Andreas Andersson

Personal information
- Full name: Andreas Johny Sebastian Andersson
- Date of birth: 27 February 1991 (age 34)
- Place of birth: Borås, Sweden
- Height: 1.92 m (6 ft 4 in)
- Position(s): Goalkeeper

Youth career
- 0000–2008: Gerdskens BK
- 2008–2010: IF Elfsborg

Senior career*
- Years: Team / Apps / (Gls)
- 2010–2013: IF Elfsborg / 0 / (0)
- 2011: → Trollhättan (loan) / 2 / (0)
- 2013: → Ljungskile SK (loan) / 10 / (0)
- 2014–2016: IK Sirius / 60 / (0)
- 2016–2017: Gefle IF / 22 / (0)
- 2017: → Östersunds FK (loan) / 10 / (0)
- 2018–2019: Östersunds FK / 19 / (0)
- 2019: Dalkurd FF / 27 / (0)
- 2020–2022: Sundsvall / 58 / (0)

= Andreas Andersson (footballer, born 1991) =

Swedish footballer

Andreas Andersson (born 27 February 1991) is a Swedish footballer.

==Career==
===Club career===
Andersson started at Gerdskens BK, before joining IF Elfsborg in 2008. In March 2011, Andersson was loaned out to Division 1 club FC Trollhättan. After only two matches at the club, Andersson was recalled to Elfsborg after Jesper Christiansen injured himself. In February 2013, Andersson was loaned out to Ljungskile SK.
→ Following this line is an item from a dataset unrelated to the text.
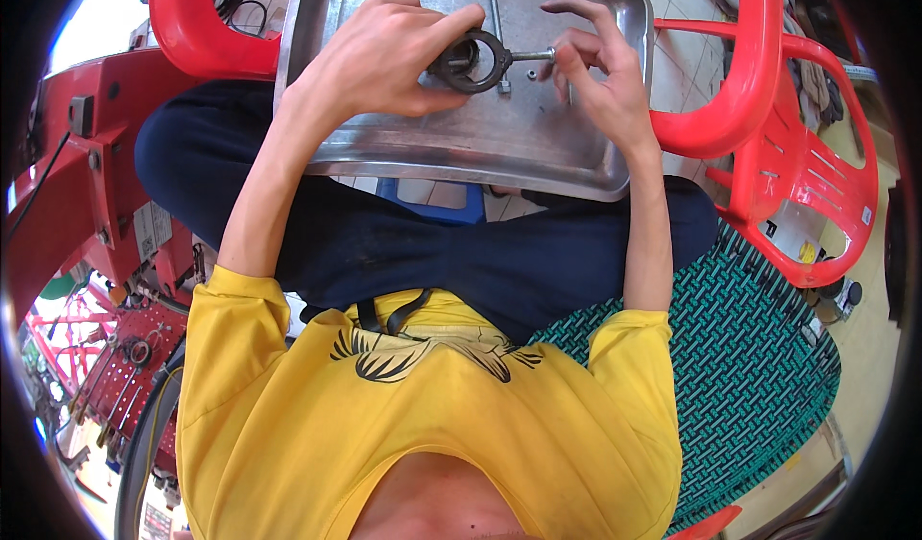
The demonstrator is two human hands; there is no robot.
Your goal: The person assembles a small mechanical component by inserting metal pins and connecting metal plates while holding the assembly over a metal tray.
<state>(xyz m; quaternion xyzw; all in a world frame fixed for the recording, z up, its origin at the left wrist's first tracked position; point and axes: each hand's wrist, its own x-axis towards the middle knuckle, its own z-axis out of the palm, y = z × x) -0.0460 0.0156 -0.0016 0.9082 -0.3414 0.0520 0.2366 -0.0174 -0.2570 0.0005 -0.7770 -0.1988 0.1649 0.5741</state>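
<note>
My left hand point(389, 60) is closed on a dark round metal ring clamp point(495, 52), thumb over its top and fingers beneath. The clamp's opening faces me. A silver bolt point(528, 56) sticks out of its right side. At the bolt's outer end, the thumb and a curled finger of my right hand point(600, 74) close on it, while the index finger stretches out above. Below both hands lies a shallow metal tray point(384, 161). A long thin rod point(494, 7) rests in it, passing behind the clamp, and a small nut point(531, 74) sits near the bolt.
Red plastic chair arms flank the tray, with another red chair point(802, 175) at the right. A blue stool point(432, 204) shows under the tray's near edge. Red machinery point(96, 185) stands on the left. A green woven seat point(749, 367) is at my right side.
</note>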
In December 2013, Andersson joined IK Sirius, where he signed a two-year contract. After two years as first goalkeeper in Sirius, Andersson moved to Gefle IF in November 2015, where he signed a three-year contract. Andersson made his Allsvenskan debut on April 10, 2016 in a 2-1 loss against Djurgårdens IF.

In January 2017, Andersson was loaned out to Allsvenskan club Östersunds FK. In January 2018, he signed a three-year contract with the club. On January 29, 2019, Andersson was recruited by Dalkurd FF. After the 2019 season, he left the club.

On 1 February 2020, Andersson was recruited by GIF Sundsvall, where he signed a three-year contract.